_DESCRIPTION OF THE TASK:_ A word-for-word copy of the whole listing is required.

_RECORDED DATA:_

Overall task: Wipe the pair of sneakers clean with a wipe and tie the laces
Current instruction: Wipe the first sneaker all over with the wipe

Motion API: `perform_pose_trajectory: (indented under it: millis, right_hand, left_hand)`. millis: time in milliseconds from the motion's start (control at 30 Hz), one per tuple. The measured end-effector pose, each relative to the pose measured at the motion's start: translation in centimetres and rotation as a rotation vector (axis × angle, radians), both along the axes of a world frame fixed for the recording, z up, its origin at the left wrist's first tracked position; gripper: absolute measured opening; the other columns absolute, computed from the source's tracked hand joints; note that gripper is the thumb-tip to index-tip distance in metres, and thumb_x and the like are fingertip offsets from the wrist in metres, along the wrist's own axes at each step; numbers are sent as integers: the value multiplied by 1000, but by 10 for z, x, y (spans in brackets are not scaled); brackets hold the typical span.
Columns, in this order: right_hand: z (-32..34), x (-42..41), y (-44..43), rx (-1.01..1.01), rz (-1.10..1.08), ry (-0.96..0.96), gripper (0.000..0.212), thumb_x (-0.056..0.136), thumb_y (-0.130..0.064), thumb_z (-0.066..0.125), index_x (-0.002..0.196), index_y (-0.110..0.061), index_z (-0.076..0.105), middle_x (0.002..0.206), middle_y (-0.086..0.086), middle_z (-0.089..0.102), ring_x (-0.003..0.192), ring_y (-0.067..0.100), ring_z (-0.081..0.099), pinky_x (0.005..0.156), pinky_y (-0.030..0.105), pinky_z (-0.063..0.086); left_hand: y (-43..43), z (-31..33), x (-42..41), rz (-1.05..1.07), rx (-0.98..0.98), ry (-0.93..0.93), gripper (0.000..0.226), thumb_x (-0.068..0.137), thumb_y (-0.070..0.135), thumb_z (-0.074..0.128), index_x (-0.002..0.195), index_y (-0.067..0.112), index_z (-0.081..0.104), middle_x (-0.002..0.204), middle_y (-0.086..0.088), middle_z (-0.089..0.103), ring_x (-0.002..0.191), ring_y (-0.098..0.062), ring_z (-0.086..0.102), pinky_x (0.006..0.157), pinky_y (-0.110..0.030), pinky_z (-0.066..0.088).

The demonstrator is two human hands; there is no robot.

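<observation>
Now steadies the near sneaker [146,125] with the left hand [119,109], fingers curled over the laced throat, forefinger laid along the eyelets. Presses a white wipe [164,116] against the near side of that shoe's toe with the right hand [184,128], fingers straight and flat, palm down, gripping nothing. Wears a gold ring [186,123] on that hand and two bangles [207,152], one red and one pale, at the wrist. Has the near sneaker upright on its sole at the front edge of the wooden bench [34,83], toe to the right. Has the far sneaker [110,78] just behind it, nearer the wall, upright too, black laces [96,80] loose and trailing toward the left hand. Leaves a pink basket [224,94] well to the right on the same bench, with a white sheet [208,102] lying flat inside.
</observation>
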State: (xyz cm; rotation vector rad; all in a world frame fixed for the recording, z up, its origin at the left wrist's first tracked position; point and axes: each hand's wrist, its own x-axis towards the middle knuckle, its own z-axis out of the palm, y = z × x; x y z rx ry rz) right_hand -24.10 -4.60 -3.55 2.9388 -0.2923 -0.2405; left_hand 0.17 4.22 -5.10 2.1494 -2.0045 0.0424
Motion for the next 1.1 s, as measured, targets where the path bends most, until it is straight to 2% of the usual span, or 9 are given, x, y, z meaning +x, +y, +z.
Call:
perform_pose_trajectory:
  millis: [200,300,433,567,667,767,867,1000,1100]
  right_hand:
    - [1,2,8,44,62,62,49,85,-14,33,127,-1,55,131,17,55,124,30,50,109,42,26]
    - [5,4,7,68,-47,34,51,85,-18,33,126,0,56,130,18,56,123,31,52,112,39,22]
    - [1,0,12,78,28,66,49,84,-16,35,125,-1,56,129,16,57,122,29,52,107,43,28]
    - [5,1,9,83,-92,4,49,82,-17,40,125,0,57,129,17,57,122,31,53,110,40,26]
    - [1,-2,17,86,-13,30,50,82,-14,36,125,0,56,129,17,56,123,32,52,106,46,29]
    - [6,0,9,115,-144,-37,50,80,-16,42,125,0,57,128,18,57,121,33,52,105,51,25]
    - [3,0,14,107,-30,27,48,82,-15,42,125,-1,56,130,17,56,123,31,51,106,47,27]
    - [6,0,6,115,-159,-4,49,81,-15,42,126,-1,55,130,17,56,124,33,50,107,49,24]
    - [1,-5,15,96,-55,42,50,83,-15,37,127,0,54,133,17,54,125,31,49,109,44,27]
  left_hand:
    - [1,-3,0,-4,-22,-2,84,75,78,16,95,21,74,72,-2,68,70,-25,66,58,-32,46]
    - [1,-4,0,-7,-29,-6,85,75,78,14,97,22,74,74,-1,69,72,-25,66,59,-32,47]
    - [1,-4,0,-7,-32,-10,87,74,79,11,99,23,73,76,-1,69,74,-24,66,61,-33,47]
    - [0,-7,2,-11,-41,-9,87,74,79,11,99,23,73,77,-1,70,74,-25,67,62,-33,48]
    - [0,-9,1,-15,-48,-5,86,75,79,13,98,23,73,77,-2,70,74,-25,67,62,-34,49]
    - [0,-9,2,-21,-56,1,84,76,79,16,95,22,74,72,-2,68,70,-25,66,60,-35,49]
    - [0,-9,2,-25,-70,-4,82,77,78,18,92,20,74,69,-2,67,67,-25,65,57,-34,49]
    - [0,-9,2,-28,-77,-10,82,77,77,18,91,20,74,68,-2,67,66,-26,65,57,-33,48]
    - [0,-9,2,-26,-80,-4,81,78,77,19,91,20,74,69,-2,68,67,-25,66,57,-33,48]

_ANSWER BOX:_
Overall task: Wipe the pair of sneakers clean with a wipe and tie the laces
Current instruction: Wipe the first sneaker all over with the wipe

Motion API: `perform_pose_trajectory: (indented under it: millis, right_hand, left_hand)`. millis: time in milliseconds from the motion's start (control at 30 Hz), one per tuple. The measured end-effector pose, each relative to the pose measured at the motion's start: translation in centimetres and rotation as a rotation vector (axis × angle, radians), both along the axes of a world frame fixed for the recording, z up, its origin at the left wrist's first tracked position; gripper: absolute measured opening; the other columns absolute, computed from the source's tracked hand joints; note that gripper is the thumb-tip to index-tip distance in metres, and thumb_x and the like are fingertip offsets from the wrist in metres, along the wrist's own axes at each step; numbers are sent as integers: the value multiplied by 1000, but by 10 for z, x, y (spans in brackets are not scaled); brackets hold the typical span.
Columns, in this order: right_hand: z (-32..34), x (-42..41), y (-44..43), rx (-1.01..1.01), rz (-1.10..1.08), ry (-0.96..0.96), gripper (0.000..0.212), thumb_x (-0.056..0.136), thumb_y (-0.130..0.064), thumb_z (-0.066..0.125), index_x (-0.002..0.196), index_y (-0.110..0.061), index_z (-0.076..0.105), middle_x (0.002..0.206), middle_y (-0.086..0.086), middle_z (-0.089..0.102), ring_x (-0.003..0.192), ring_y (-0.067..0.100), ring_z (-0.081..0.099), pinky_x (0.005..0.156), pinky_y (-0.030..0.105), pinky_z (-0.063..0.086); left_hand: y (-43..43), z (-31..33), x (-42..41), rz (-1.05..1.07), rx (-0.98..0.98), ry (-0.93..0.93), gripper (0.000..0.226), thumb_x (-0.068..0.137), thumb_y (-0.070..0.135), thumb_z (-0.074..0.128), index_x (-0.002..0.195), index_y (-0.067..0.112), index_z (-0.081..0.104), middle_x (-0.002..0.204), middle_y (-0.086..0.088), middle_z (-0.089..0.103), ring_x (-0.002..0.191), ring_y (-0.098..0.062), ring_z (-0.086..0.102), pinky_x (0.006..0.157), pinky_y (-0.110..0.030), pinky_z (-0.066..0.088).

The demonstrator is two human hands; there is no robot.

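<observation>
Now steadies the near sneaker [146,125] with the left hand [119,109], fingers curled over the laced throat, forefinger laid along the eyelets. Presses a white wipe [164,116] against the near side of that shoe's toe with the right hand [184,128], fingers straight and flat, palm down, gripping nothing. Wears a gold ring [186,123] on that hand and two bangles [207,152], one red and one pale, at the wrist. Has the near sneaker upright on its sole at the front edge of the wooden bench [34,83], toe to the right. Has the far sneaker [110,78] just behind it, nearer the wall, upright too, black laces [96,80] loose and trailing toward the left hand. Leaves a pink basket [224,94] well to the right on the same bench, with a white sheet [208,102] lying flat inside.
</observation>
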State: (xyz cm; rotation vector rad; all in a world frame fixed for the recording, z up, its origin at the left wrist's first tracked position; point and axes: each hand's wrist, its own x-axis towards the middle knuckle, its own z-axis out of the palm, y = z × x; x y z rx ry rz) right_hand -24.10 -4.60 -3.55 2.9388 -0.2923 -0.2405; left_hand 0.17 4.22 -5.10 2.1494 -2.0045 0.0424
Motion for the next 1.1 s, as measured, targets where the path bends most, until it is straight to 2% of the usual span, or 9 are given, x, y, z meaning +x, +y, +z.
Call:
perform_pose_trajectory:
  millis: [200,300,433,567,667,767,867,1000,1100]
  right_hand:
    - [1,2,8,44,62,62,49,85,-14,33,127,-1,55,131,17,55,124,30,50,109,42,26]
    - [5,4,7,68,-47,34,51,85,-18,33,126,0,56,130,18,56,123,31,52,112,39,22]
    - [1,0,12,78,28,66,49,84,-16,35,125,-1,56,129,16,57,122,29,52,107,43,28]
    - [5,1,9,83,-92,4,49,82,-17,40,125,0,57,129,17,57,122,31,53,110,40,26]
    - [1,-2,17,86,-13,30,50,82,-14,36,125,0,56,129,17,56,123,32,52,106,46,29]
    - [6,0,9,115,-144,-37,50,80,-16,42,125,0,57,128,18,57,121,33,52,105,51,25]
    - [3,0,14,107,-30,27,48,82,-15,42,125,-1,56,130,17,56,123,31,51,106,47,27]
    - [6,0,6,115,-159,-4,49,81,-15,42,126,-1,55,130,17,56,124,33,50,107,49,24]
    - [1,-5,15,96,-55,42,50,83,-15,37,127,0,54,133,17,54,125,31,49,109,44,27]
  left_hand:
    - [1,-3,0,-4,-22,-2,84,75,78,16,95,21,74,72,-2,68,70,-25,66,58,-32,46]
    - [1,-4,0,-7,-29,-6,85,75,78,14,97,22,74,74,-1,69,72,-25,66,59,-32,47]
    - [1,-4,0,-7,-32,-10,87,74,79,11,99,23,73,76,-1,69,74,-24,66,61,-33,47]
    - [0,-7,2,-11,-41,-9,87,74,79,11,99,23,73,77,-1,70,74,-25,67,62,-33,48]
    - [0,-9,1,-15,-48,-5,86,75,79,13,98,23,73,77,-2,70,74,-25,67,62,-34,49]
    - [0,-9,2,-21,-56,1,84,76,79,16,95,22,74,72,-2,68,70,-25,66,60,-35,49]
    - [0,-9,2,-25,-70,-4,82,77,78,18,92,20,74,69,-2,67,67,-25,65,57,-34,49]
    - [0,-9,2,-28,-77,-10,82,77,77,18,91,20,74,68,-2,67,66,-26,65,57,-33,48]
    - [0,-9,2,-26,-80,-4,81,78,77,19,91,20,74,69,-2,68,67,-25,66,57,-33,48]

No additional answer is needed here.